Hello, my name is Alex and I'm in charge of Revenue Assurance tech at one of the fastest-growing energy suppliers in the UK. We have over 1 million members right now, and significant cash flow.

Traditionally, energy business works like this - you burn some electricity, and then pay for it. The bill is generated monthly, and this is when you're expected to cover your energy usage with cash. In the UK we also have this thing called Direct Debit - this is when you agree for a company to charge your bank account directly, doesn't matter if there are sufficient funds or not. In the ideal situation, everyone is paying for the things they buy or use. However, once your business grows, you'll start having something called revenue at risk.

Revenue at risk is literally what it says on the tin. Some of the hard-earned money that belongs to you, and you are entitled to receive, is not coming your way. Parts of it can be delayed, and some of it will never find a way to your bank account. This is where Revenue Assurance comes in. They can think of the reasons, why the cash doesn't flow and find ways to make it do so. In an ethical, user-friendly way, of course.

For example, we have a set of cronjobs that can automatically detect failed payments, match it to a customer, check their circumstances and decide if we want to send a reminder about it. This is not a happy message you would like to receive in the morning, but it is something that could potentially prevent you from going even further into debt. This is also not a message you would want to receive by a mistake.

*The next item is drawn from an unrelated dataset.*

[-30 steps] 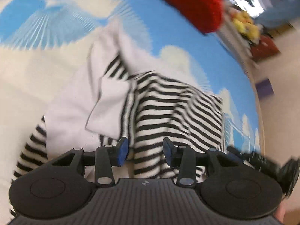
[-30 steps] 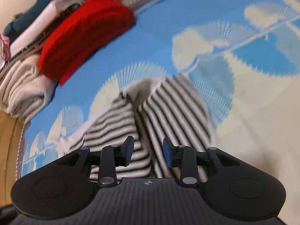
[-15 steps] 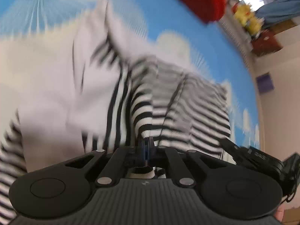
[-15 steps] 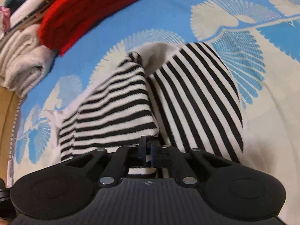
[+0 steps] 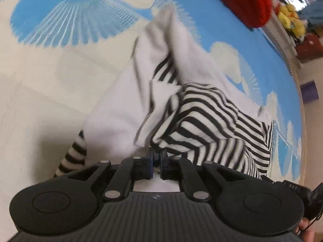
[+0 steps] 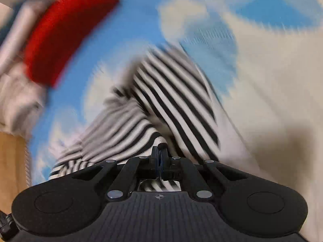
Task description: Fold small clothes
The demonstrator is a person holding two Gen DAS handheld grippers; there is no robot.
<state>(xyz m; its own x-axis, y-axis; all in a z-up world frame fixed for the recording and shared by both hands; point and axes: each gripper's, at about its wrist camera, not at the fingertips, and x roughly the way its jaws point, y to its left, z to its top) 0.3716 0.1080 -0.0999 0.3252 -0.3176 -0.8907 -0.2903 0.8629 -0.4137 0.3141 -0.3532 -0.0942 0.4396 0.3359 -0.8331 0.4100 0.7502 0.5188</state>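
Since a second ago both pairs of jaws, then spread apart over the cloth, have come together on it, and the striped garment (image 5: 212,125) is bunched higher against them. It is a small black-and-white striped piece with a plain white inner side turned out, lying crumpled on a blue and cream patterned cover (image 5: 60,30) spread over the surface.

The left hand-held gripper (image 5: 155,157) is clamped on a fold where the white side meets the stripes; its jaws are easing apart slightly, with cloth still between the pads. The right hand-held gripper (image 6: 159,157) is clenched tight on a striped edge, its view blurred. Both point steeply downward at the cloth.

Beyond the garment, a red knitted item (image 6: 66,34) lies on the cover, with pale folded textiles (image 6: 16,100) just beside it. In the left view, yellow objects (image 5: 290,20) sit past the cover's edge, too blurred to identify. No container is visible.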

"But hey" - you'll say. - "Just copy the whole database into a staging one, and test as much as you want."

This was sort of ok until very recently when GDPR was introduced. Even before, copying sensitive customer data left and right was worrisome - but now this is completely illegal.

You could however, construct a version of staging data derived from production data. Names and addresses obfuscated, with non-sensitive data replicating current state on production. This is useful for some use cases - but not very useful to us, as we intend to send emails and other forms of comms. Besides there's also a replication delay between prod and staging data - about a week if you're lucky, and over a month if you're not.

What is the worst possible outcome?

This might be the most important question you have to ask yourself when releasing software. If everything goes horribly wrong, what sort of harm this can do? Is it something we can contain? What are the rollback procedures?

Depending on your answers you can decide what sort of testing you need. Facebook's famous mantra used to be "go fast and break things (as long as you can quickly fix them)". The worst possible outcome for an early Facebook was that someone's status update would go missing. On the other side of the spectrum are banks, transportation and space tech. The potential for harm is huge, and rolling back is tricky or impossible.

Where are you on this spectrum? For me, it is somewhere in the middle.

A traditional approach

At Bulb, we're pretty good at code quality. We do peer reviews. We have automated CI builds. Unit tests are a must, and a code coverage tool will post its report to a pull request. We have a staging environment, everything runs in Docker containers, and what you test is exactly what gets shipped to production. This gets us very far on the scale of confidence when releasing to prod.

But not to 100%.

There are a few things can go wrong and it is very difficult to predict it while still in the staging environment.

So what is the fine line between staging and prod?

  • Production data consistency. Although the schema is well defined, the actual data can be unpredictable, and there is no way of knowing all the edge cases beforehand. Things have improved a lot though with us moving to Typescript and translating data typings into the code.
  • Performance issues. Our staging environment is a replica of a production one, but it is not exactly 1:1. Certain operations that are fast in staging can be very slow in prod. Timing also matters, and while things can be fast at some hours of the day, they can become slow at other hours.
  • Integration with 3rd party services. Almost every service nowadays has a development environment where you can test things, but again - in real prod situation things can behave differently, and exceptions can be thrown when you least expect them.
  • Integration with internal services. Something that can be tested with a good integration test in a staging environment. However integration tests are bad at discovering edge cases, and again - ideally you want to run it against production data to get to the real thing as close as possible.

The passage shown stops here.